Our lab is investigating genes that regulate the actin-mediated cell shape changes that drive C.elegans embryonic elongation.
let-502 encodes a Rho-dependent kinase and strong antimorphic mutations display early larval arrest due to failed elongation1. We recently isolated hypomorphic homozygous viable
let-502 mutations. Some of these alleles sufficiently decrease maternal expression to reveal a new, early embryonic phenotype. The embryos either do not complete any cell cleavages or form cleavage furrows that regress and result in multinucleated embryos. Some of these embryos also show defects in asymmetry, some appear larger than wild-type embryos and this may indicate defects in oocyte formation. Consistent with a role in cleavage furrow formation, LET-502 localizes to the furrow during early cell divisions.
mel-11 encodes a myosin phosphatase and suppresses
let-502 elongation defects1,2. A hypomorphic
mel-11 mutant also suppresses the cleavage defects caused by
let-502 mutants suggesting that
mel-11 also may play a role in cytokinesis. However, these
mel-11 mutant embryos do not show cleavage defects on their own.
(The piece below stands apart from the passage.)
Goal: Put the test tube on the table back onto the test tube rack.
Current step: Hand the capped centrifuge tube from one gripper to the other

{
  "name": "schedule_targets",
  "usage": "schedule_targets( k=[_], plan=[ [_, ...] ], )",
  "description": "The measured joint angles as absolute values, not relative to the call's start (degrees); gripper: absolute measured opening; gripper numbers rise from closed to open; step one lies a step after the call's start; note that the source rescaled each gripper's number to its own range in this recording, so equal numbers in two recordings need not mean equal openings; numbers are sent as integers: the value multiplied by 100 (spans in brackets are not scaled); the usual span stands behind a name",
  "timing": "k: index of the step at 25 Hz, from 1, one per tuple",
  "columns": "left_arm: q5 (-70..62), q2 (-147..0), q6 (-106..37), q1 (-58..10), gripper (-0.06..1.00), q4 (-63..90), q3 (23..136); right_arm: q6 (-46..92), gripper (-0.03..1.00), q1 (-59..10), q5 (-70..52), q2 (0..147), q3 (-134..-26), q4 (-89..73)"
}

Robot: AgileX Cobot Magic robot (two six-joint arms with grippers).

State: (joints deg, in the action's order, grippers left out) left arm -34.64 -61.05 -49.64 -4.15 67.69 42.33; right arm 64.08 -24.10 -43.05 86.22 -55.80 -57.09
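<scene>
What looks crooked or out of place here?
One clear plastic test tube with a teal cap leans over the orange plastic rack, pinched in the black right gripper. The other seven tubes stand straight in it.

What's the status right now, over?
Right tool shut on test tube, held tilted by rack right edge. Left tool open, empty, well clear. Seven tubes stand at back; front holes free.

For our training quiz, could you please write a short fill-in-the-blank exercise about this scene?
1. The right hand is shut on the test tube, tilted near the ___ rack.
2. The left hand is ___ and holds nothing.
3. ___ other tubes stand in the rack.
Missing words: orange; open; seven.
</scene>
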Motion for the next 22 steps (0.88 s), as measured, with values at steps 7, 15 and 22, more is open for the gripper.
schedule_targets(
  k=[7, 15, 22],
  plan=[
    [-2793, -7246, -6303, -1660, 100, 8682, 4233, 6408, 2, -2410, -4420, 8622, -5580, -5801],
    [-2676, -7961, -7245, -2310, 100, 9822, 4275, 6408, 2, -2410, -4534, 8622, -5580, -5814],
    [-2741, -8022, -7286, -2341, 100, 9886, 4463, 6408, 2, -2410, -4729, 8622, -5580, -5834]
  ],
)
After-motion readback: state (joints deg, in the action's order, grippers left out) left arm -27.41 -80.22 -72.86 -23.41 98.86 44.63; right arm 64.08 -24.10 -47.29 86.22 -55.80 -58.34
mlc-4 encodes a nonmuscle regulatory light chain and is a downstream target for both
let-502 and
mel-11 in embryonic elongation.
mlc-4 previously has been shown to play a role in early cleavage3. Together, these results suggest that the pathway regulating embryonic elongation may be similar to the pathway regulating early cleavage. In higher eukaryotes nonmuscle myosin, Rho, RhoGEF and the Rho-binding kinase effector, Citron-kinase, have been shown to regulate cytokinesis and cleavage furrow formation. Since the predicted C. elegans homologue for Citron has no associated kinase domain, in C. elegans LET-502 could be the kinase required for early cleavage.
let-502's role in cytokinesis is currently being investigated using various molecular and genetic tools. Wissmann, A., J. Ingles, J.D. McGhee and P.E. Mains, 1997. Genes Dev. 11:409-422. Wissmann, A., J. Ingles and P.E. Mains, 1999. Develop. Biol. 209:111-127. Shelton, C. A., J.C. Carter, G.C. Ellis and B. Bowerman, 1999. J. Cell. Biol. 146: 439-451.